The CRISPR/Cas-9 Technology In Action Today

The Broad Institute licensed its technology to Editas Medicine in 2014. Vertex Pharmaceuticals, the pharmaceutical company that developed the sickle cell therapy, Casgevy, reached a licensing deal with Editas Medicine in December 2023. This deal pertains to the use of the CRISPR/Cas-9 technology in the Casgevy treatment and other sickle cell therapies. Individuals with sickle cell disease inherit genes that encode for abnormal hemoglobin production resulting in abnormal red blood cells. The Casgevy treatment uses the CRISPR/Cas-9 technology to edit patients’ blood stem cells to increase the production of fetal hemoglobin, which is not affected by the sickle cell mutation, thereby diluting the affected sickled blood cells. The edited cells are then infused back into the patient and have the potential to treat the disease. For the use of this technology, Vertex Pharmaceuticals agreed to pay Editas Medicine $50 million dollars upfront and licensing fees through 2034 ranging from $10 million to $40 million dollars annually. 

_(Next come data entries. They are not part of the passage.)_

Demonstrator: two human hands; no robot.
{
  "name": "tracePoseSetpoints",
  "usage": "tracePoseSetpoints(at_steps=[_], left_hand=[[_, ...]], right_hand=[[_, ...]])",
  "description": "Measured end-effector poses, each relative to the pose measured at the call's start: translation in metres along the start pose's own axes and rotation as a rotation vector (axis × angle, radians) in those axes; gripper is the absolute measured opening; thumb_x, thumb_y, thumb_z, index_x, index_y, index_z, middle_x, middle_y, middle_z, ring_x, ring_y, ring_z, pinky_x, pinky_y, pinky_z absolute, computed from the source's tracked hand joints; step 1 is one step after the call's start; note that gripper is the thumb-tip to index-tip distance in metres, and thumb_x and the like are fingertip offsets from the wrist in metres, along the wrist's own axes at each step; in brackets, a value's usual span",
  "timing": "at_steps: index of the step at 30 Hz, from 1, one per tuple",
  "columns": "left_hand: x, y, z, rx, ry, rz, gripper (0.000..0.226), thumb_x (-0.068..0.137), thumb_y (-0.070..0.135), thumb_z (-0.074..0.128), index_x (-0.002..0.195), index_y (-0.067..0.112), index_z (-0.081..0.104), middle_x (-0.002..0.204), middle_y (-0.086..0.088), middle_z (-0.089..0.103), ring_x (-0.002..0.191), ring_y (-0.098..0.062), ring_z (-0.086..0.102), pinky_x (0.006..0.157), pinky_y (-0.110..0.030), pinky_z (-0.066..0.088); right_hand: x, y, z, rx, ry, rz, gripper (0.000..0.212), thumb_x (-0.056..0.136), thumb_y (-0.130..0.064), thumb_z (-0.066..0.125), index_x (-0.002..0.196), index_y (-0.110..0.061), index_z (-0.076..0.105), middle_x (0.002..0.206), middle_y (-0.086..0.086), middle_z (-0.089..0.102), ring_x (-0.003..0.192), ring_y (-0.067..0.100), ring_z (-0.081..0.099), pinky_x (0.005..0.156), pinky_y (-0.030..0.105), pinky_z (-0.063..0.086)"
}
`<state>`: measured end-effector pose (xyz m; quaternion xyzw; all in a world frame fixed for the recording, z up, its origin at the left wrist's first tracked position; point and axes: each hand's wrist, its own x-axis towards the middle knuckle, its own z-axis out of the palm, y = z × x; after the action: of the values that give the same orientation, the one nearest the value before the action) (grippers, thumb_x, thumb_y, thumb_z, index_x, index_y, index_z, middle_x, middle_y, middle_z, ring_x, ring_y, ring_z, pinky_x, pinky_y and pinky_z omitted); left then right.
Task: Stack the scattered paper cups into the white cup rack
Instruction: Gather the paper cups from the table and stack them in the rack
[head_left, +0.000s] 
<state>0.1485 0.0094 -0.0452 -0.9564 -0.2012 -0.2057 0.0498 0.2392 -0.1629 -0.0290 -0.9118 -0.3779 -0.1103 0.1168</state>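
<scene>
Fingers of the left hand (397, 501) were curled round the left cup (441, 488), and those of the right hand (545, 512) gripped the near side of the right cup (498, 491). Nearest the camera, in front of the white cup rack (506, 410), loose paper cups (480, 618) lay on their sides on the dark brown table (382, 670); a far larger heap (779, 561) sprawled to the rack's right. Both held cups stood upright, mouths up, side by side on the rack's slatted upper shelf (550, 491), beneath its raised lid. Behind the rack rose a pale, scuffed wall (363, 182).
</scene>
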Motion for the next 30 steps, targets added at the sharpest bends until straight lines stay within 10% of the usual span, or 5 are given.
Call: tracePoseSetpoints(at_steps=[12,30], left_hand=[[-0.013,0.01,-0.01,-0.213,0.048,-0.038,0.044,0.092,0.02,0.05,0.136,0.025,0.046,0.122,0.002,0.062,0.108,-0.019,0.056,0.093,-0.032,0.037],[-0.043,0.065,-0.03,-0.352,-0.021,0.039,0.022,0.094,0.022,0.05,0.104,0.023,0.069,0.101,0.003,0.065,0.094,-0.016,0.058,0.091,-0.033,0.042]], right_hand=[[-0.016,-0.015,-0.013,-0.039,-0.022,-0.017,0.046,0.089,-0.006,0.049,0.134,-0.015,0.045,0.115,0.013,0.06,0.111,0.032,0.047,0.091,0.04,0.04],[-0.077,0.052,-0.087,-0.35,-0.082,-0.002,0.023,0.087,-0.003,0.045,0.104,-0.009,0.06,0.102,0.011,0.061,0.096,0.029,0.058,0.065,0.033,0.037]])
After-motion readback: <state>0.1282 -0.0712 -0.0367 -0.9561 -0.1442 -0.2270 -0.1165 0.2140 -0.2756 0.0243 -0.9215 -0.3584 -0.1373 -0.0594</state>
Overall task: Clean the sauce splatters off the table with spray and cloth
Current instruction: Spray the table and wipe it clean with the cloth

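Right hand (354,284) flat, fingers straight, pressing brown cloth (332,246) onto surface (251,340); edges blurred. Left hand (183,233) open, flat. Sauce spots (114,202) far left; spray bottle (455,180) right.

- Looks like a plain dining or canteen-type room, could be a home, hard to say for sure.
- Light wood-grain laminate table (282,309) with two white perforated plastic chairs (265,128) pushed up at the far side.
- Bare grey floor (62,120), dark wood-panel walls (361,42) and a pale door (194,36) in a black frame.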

The far reaches of gene editing technologies have the potential to transform medicine and better the lives of many. CRISPR/Cas-9 editing technology is a vital therapeutic tool in this space and the fight for its patent rights continues. With the rollout of novel therapies, U.S. patent law is the key to lucrative licensing deals for the victors in these CRISPR/Cas-9 patent wars.